And who decided that 1 grain of water moving through 1 square foot of a material in 1 hour at a vapor pressure difference of 1 inch of mercury was the right measure?
[Author’s Note, June 21 2019: I’d like to leave this story as is for the time being, even though–as my wife is wont to point out–I only got the story about half right. So, please read on but ONLY if you include the comments, certainly those of the ever-wise and kind (particularly to the author), Bill Rose.]
This is a story. Much of this story I believe to be true, but I can’t document much of it either. It all just makes sense, particularly as parts are conveyed by Bill Rose, our industry’s heralded building-science historian (see #2 in Bill’s to-do list for the building industry). Some of the story is based on one or more conversations I have had with Bill, which usually started something like this:
“Bill, where the hell do the units 1 grain of water and 1 inch of mercury vapor pressure come from in our unit of measure for water vapor permeance?”
Of the four units of measure in the perm, two are familiar and reasonable—1 sq. ft. and 1 hour (OK, let’s ignore the fact that the entire rest of the world thinks—and rightly so—that the foot, and therefore the square foot, is nuts as a unit of measure). The other two—1 grain of water and 1 in. of mercury—are just plain bizarre.
What’s a grain of water?
A grain of water is 1/7000 of a pound of water. Yes, there are 7000 grains of water in one pound of water. There, that’s helpful, right? What about this: With a very fine dropper, such as this micropipette, one drop of water is equal to about 1 grain of water (see the image below).
Well, that makes more sense, using a liquid or volume measure for water instead of weight. But that’s not what we use. Why weight and why grains instead?
Agriculture cares about grains of water, particularly in terms of grain elevators and the moisture content of the grains stored in them. The water content of grains affects their weight and size. It affects dust and fire safety. And when grains get too wet, water content can lead to degradation.
And here is a key to the story of how we arrived at the perm: It was wood scientists at the Forest Products Lab who first cared about how vapor moves through building materials. Why? Because paint peeling off of clapboards on walls that were insulated turned out to be caused by vapor and condensation (See this GBA blog by Alison Bailes).

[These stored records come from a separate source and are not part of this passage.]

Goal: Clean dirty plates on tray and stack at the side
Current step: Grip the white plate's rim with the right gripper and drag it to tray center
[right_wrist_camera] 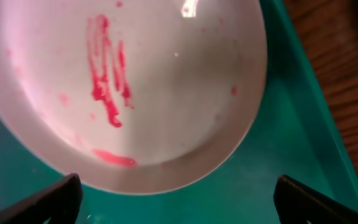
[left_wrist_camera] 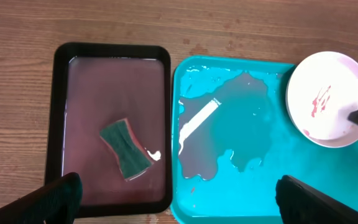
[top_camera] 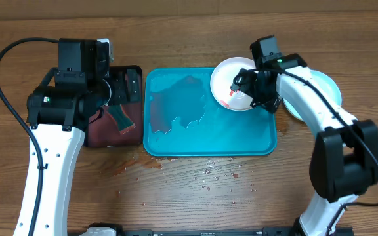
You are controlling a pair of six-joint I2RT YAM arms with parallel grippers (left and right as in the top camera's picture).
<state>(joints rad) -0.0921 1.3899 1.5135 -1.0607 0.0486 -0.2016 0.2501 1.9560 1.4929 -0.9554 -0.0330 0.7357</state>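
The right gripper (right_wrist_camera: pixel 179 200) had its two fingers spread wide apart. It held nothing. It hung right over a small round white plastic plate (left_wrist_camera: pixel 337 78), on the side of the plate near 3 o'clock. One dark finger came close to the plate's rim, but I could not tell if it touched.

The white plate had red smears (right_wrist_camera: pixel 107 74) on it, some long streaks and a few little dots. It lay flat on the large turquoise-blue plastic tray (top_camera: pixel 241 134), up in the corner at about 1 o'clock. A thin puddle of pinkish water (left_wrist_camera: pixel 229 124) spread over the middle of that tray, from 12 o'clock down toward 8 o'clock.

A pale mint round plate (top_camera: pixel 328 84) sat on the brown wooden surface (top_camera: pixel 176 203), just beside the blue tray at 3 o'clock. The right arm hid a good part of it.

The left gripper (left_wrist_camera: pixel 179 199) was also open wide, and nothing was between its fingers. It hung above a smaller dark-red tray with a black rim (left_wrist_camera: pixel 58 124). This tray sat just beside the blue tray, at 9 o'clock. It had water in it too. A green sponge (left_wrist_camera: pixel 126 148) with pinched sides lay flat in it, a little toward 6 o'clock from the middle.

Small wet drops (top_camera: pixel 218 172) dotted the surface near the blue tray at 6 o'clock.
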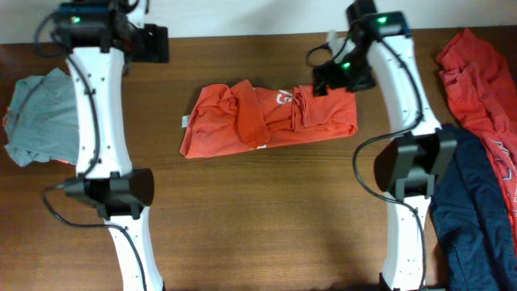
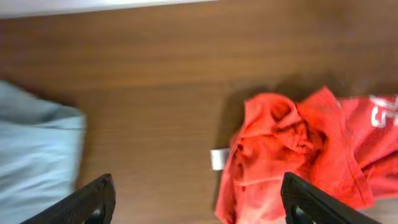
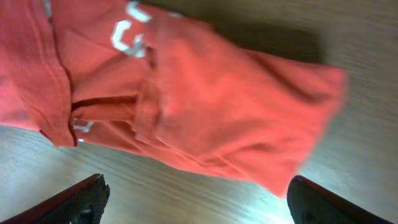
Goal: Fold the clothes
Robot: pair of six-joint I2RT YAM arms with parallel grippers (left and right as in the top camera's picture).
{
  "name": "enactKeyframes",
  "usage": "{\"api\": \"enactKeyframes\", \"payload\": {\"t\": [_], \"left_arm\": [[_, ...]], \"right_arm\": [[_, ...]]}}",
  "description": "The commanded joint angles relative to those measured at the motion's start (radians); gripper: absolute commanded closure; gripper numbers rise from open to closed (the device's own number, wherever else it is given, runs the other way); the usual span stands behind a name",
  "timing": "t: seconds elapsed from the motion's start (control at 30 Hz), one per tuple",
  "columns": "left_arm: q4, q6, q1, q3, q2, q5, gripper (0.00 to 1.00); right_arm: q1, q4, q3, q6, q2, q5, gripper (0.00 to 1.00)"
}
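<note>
Wide-open and empty, right tool (image 3: 196,194) and left tool (image 2: 196,194) flank the rumpled orange-red fabric T-shirt (image 1: 266,121) at the brown wooden worktop's (image 1: 266,218) middle; its loose, bunched folds may slump apart if snagged.

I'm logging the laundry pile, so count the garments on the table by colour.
Orange-red T-shirt: 1
Red garment: 1
Navy garment: 1
Pale grey-green garment: 1
Total: 4
</note>
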Motion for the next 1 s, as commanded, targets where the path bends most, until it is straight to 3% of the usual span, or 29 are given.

Well, the Forest Products Lab is part of the Department of Agriculture. I can just imagine one of their building geeks chatting over the water cooler with an agriculture science buddy about really small units of measure for water. Believe it or not, we are pretty sure that is why we use grains of water. The Forest Products Lab needed a small unit to work with and their agriculture colleagues obliged.
Author’s Note, June 21 2019: The paragraph above is flat out wrong and quite embarrassing. Not just because I got the story completely wrong here, but more importantly because I confused a fictitious counting convention–a number of irregular particles per pound–with a true unit of measure, the grain.
“grain – 5. the smallest unit of weight, in most systems, originally from the weight of one plump grain of wheat. In the U.S. and British systems, as in avoirdupois, troy, and apothecaries’ weights, the grain is identical. In an avoirdupois ounce there are 437.5 grains; in the troy and apothecaries’ ounces there are 480 grains (one grain equals 0.0648 gram).” From Random House Unabridged Dictionary, 2nd Edition.
Okay, so what’s one inch of mercury?
There are a slew of units to choose from for vapor pressure including atmospheres, pascals, and pounds per square inch (PSI). But how much vapor pressure is 1 in. of mercury?
Let’s go to the amazingly friendly psychrometric chart so we can see the air temperatures and relative humidities that correspond to a 1 in. of mercury water vapor pressure difference (see the image below).
The blue circle in the upper right calls out 1.10 in. of mercury water-vapor pressure. You can follow the blue horizontal line to the left to reach about 85% relative humidity and then down to 85°F. That is roughly hygrothermal conditions inside a hothouse for growing tomatoes.
The red circle on the lower right calls out 0.10 in. of mercury water-vapor pressure. You can follow the red horizontal line to the left to reach roughly 35% relative humidity and then down the vertical red line to 35°F. That’s about the hygrothermal conditions inside a typical refrigerator.
So a vapor pressure difference of 1 in. of mercury is not common or representative in building environments at all. And typically in building science we use pascals to measure pressure. So why, in the case of perms, are we concerned with inches of mercury?
It’s all driven by the common numeric
Yup, it’s all about the “ones.” Bill told me (and I am paraphrasing): “I’m pretty sure they chose the units so that everything was a “one” and the perm represented a rate of vapor transmission that they thought retarded vapor movement enough to control wintertime interstitial condensation for certain walls in cold climates.”
So, perms are screwy units. But what a great story we get to tell. I mean, all those poor building scientists from the rest of world having to hail “nanograms H2O per square meter per second at 1 pascal” (1 perm = 1 gr / (ft2 × hr × in Hg) = 57.4 ng / (m2 × s × Pa). Sure, it’s way less archaic, but is there as good a story behind the units?